Even people who have never spent any time contemplating sycamore leaves are likely to have been affected by them at one time or another. As mountain trees used to colonizing scree slopes, sycamores are perfectly at home on railway embankments, and it is their large, slippery leaves – famously described by British Rail as ‘the wrong sort’ – that are the main culprits when it comes to the annual chaos which ensues once autumn leaves, rain and railway lines collide.
Contrary to many other trees, sycamores do not come into flower until after their leaf buds have burst (photo 3). Their small yellow flowers which hang in long, dangly racemes (photo 4) are a valuable source of nectar for bees.
In winter the paired green buds (photo 5), smooth greyish bark on young wood (photo 6) and cracked bark with a tendency to flake off in a patchy manner on older trunks (photo 7) can help with identification. Mature, free-standing trees – the largest of which can be up to 500 years old – are readily recognized by their imposing stature
characterized by a number of very straight, strong, near vertical branches (photo 8).

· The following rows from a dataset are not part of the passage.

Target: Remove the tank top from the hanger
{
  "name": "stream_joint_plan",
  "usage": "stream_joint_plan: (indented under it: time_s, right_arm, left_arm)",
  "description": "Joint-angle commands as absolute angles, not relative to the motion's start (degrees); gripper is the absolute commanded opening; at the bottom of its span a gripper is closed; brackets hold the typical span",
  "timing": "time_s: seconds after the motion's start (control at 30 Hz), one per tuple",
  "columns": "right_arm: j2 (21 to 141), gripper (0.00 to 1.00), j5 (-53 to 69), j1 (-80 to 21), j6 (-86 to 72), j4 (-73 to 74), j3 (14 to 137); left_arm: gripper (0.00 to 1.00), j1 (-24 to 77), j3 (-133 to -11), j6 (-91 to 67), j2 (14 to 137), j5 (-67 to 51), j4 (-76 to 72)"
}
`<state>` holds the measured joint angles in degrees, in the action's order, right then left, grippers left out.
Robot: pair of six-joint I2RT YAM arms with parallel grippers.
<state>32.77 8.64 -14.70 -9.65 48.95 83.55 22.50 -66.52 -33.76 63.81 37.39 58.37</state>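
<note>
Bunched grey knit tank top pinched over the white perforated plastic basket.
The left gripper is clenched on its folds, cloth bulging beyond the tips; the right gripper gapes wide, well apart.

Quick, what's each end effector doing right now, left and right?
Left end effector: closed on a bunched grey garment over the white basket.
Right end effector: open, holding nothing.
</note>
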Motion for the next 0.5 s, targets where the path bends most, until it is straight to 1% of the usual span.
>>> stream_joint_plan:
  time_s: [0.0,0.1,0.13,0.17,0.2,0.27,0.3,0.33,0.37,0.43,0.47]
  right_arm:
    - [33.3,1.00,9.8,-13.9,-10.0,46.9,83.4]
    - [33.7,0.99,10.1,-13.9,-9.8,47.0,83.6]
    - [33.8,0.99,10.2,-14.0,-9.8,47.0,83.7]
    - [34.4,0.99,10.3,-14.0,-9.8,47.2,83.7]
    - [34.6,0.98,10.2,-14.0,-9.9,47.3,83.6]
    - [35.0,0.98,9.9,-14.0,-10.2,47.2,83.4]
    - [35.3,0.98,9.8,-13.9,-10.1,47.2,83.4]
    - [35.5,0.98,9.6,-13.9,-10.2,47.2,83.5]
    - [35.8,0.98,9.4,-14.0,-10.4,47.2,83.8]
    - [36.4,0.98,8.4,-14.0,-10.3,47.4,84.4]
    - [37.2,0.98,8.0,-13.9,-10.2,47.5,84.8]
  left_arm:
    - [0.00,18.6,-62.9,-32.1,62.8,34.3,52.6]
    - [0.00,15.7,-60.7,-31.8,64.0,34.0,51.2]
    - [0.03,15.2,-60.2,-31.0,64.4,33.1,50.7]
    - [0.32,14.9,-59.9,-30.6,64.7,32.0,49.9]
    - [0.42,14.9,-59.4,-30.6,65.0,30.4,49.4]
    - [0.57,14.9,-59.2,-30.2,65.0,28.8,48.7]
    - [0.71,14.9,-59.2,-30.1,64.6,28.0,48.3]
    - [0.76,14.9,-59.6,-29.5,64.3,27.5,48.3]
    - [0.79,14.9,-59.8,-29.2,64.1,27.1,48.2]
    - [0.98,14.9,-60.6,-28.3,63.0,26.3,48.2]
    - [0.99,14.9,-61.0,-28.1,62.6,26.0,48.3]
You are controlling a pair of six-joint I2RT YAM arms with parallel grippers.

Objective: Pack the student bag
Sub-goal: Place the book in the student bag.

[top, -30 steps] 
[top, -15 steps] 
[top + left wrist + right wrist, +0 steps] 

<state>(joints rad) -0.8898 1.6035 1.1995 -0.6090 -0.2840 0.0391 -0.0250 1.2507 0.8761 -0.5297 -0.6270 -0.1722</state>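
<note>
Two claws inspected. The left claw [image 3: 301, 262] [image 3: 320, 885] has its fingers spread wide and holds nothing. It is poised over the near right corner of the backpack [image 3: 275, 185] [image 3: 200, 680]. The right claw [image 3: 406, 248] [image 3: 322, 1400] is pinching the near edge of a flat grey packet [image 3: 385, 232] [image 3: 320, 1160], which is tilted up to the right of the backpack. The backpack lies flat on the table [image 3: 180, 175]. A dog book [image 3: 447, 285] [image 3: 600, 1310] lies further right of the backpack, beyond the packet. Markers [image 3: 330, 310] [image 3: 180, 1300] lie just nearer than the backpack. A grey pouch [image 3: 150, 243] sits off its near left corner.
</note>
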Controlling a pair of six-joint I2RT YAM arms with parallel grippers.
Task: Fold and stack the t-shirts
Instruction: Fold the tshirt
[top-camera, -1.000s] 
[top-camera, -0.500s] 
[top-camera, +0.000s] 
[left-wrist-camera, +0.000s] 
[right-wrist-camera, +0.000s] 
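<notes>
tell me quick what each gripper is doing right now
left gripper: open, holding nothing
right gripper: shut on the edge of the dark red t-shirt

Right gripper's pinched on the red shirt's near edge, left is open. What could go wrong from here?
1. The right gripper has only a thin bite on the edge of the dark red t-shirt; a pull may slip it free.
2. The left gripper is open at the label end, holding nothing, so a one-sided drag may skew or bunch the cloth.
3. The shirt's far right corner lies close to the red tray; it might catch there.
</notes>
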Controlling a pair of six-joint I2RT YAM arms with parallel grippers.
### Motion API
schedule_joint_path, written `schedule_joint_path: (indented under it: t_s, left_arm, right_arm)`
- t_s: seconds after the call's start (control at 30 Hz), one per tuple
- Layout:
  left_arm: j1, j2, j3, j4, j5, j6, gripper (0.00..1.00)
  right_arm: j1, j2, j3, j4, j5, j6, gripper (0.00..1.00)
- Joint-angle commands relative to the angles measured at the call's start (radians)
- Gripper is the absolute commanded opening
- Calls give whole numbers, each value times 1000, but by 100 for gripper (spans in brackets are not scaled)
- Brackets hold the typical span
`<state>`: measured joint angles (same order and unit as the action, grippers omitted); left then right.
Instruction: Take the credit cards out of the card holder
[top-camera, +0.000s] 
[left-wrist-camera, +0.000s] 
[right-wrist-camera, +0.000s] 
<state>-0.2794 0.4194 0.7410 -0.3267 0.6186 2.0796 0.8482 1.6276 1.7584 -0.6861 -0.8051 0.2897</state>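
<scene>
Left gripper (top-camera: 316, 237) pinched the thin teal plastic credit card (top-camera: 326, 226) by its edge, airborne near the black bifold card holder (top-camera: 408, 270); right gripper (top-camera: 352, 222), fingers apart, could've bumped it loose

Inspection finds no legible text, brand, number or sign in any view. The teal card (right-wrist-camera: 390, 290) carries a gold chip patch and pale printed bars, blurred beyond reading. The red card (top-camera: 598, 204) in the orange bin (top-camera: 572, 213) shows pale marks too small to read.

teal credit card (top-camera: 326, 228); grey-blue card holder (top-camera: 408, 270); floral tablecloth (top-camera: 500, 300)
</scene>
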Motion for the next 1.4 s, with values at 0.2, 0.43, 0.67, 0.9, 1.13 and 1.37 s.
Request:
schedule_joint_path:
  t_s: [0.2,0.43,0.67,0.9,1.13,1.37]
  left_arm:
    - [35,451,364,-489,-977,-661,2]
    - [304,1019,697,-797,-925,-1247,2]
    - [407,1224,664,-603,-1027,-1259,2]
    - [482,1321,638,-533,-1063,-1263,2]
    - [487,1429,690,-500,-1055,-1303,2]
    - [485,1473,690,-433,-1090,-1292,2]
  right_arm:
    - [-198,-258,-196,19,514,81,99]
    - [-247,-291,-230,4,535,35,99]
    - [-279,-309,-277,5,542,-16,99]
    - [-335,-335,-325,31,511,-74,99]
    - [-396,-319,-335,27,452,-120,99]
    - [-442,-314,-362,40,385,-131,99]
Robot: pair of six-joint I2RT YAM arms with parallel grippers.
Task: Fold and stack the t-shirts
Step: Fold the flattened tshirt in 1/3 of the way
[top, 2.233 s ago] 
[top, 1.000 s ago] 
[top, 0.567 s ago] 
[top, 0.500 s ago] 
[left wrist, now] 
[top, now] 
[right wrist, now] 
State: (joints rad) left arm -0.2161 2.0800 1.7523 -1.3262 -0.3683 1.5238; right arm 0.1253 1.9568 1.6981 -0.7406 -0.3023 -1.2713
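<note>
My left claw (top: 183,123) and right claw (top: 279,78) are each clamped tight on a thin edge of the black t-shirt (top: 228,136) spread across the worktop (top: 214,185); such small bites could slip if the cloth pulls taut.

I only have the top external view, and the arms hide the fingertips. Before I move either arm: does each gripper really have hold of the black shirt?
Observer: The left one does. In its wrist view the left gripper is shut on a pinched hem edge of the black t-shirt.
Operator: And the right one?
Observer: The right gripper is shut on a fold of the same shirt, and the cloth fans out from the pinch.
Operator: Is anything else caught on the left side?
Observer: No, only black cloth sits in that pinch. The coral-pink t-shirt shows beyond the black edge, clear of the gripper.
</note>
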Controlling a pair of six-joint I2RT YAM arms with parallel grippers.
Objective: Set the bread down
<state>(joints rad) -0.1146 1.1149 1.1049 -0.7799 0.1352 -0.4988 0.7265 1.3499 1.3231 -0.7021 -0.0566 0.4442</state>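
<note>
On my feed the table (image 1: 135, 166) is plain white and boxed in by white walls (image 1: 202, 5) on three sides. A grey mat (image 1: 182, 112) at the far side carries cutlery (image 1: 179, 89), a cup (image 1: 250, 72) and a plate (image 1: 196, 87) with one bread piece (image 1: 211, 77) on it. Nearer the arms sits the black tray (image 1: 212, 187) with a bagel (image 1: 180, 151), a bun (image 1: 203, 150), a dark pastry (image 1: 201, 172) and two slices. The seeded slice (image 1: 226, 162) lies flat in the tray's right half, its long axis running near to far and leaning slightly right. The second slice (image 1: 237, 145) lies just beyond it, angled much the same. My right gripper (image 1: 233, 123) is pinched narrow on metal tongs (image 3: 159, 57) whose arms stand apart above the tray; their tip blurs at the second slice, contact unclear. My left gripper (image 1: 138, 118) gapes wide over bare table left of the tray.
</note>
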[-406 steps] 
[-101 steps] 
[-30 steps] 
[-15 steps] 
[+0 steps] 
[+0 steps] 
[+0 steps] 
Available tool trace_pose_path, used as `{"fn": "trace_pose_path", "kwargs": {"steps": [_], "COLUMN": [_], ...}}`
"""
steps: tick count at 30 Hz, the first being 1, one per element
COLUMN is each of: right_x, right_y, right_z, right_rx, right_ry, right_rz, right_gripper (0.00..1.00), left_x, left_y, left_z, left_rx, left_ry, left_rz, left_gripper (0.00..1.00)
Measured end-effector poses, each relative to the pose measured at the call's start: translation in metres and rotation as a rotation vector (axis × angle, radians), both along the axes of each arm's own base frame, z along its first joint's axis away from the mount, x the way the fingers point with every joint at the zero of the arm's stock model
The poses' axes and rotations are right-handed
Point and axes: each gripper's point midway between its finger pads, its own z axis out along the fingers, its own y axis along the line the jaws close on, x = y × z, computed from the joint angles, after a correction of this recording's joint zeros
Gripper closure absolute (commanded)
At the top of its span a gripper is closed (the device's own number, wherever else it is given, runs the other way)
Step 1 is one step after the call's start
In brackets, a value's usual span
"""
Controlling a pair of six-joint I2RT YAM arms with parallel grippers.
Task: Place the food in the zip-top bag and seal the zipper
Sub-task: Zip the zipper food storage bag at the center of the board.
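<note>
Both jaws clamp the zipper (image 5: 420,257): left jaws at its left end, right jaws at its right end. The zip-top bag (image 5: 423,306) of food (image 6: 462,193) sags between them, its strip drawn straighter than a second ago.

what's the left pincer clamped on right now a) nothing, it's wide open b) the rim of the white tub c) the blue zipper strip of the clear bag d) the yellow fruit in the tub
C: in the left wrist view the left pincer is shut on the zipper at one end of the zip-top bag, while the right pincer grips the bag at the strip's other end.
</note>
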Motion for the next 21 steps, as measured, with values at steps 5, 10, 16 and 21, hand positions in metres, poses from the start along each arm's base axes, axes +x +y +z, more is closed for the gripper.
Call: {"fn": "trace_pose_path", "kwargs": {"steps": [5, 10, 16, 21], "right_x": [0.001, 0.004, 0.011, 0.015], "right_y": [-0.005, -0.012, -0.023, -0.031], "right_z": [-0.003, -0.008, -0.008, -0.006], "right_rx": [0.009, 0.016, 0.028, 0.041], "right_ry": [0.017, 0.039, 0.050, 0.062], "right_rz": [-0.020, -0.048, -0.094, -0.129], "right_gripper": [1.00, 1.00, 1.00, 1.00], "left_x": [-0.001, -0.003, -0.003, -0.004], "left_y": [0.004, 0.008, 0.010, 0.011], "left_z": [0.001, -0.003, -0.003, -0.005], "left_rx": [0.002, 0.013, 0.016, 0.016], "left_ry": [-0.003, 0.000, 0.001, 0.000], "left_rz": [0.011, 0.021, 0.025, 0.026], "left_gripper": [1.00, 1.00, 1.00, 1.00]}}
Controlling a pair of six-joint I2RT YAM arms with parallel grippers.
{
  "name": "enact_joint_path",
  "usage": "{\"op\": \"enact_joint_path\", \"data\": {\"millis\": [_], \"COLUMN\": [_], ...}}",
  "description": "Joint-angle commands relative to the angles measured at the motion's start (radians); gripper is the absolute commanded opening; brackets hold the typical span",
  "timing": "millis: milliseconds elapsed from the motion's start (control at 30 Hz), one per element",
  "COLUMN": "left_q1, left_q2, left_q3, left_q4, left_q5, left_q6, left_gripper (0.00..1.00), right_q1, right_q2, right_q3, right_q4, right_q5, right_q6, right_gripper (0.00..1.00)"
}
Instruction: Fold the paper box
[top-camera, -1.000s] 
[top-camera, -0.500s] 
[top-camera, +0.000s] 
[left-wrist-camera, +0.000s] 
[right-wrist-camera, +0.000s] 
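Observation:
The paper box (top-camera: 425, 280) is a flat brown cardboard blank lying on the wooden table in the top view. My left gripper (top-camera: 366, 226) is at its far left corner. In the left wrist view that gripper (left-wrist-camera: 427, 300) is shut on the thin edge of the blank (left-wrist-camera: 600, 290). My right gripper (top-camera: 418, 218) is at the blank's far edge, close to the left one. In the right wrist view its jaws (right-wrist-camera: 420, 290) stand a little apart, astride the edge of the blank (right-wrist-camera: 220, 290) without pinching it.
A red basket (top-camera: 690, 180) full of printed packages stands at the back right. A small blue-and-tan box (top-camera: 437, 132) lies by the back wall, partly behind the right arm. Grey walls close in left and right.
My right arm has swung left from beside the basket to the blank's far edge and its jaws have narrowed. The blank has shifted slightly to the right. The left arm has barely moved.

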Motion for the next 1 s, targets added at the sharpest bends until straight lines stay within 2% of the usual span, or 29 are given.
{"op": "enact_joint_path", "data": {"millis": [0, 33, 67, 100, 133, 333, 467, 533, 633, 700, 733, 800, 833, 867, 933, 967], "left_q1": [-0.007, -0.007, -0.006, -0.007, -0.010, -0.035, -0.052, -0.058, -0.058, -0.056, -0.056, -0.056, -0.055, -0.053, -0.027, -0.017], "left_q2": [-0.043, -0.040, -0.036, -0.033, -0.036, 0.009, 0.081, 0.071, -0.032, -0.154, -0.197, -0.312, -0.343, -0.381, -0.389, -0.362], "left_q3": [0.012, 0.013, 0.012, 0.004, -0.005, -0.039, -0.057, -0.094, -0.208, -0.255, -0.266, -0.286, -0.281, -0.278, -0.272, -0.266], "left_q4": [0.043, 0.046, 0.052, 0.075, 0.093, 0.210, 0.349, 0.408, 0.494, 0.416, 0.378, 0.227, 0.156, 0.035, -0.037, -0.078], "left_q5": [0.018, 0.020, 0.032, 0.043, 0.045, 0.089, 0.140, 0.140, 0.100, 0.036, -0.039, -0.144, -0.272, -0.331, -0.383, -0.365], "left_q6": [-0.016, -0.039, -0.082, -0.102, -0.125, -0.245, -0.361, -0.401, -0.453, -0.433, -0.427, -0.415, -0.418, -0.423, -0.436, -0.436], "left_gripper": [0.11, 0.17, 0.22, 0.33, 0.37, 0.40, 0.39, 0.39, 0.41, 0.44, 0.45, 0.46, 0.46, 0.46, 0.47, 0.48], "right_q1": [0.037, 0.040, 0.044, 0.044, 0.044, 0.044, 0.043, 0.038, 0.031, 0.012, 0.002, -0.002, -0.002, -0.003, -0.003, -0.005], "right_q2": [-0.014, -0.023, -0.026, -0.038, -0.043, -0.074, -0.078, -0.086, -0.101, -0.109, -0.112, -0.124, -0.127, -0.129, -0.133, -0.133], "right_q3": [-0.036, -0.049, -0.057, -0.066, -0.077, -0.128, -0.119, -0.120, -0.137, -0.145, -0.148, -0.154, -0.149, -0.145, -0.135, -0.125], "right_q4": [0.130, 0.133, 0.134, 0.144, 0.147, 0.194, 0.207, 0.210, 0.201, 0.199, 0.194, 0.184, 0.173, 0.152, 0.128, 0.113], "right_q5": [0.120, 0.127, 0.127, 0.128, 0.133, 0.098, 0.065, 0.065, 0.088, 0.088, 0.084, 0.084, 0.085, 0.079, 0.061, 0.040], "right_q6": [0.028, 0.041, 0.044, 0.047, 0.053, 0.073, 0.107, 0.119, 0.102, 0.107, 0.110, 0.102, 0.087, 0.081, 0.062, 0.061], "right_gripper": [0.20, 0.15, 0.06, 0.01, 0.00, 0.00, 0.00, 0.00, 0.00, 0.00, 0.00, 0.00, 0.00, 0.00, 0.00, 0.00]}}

Its tall, straight growing habit contributes to the fact that the sycamore is a popular timber tree. The wood is pale-coloured and very strong and has been used for a multitude of purposes since the stone age. It has been popular for kitchen use because it does not taint food and stays smooth after scrubbing. Today it is particularly prized for musical instruments and veneers. The price of good quality sycamore timber is in the range of £500 per cubic metre, meaning an average sized log can be expected to fetch around £1,500.
Every once in a while sycamores produce unusual wavy-grained wood known as rippled sycamore. The exact causes that trigger this phenomenon are still unclear, but it is thought that a combination of genetic and external factors are involved in its development. There is no way of knowing whether or not a tree has produced rippled wood until it has been felled and part of the bark has been removed. Even then findings can be inconclusive because the rippling can affect only parts of the trunk. On average, about 3% of sycamores produce rippled timber. The reason why the presence or absence of rippling is of such interest is that rippled sycamore is extremely valuable. Manufacturers of veneers and musical instruments regularly pay record prices for top-quality rippled sycamore logs and, to a wood owner, coming across one among his stock can be akin to winning the lottery. In 2012 a French rippled log 8.5 metres long and 1 metre in diameter sold for €61,537 (equivalent to £12,000 per cubic metre), making it the most expensive tree sold in Europe to date. A tree like this can be turned into up to 4000 square metres of 0.5 mm thick finest quality veneer which is used in luxury applications, for example on yachts.
As a result, it is not surprising that sycamores are planted for timber despite the fact that concerns have been voiced about the efficiency and speed with which the species is able to colonize disturbed ground. Sycamores are also planted as windbreaks and city trees (despite their large leaves they cope well with strong winds and are tolerant of pollution and even salt spray). Longer-term studies seem to indicate that the sycamores’ invasive potential has been overestimated and that, in the long term, they become part of a balanced community rather than out competing native species, but opinions on this are still divided.
Sycamores are indeed masters of contrasts – they manage to be the most expensive tree in Europe while at the same time being British Rail’s most hated weed, they effectively provide us with shade and shelter while being accused of shading and outcompeting native flora. While some say they are good and some say they are evil, only one thing is certain: these majestic, fine-looking trees are here to stay (photo 9).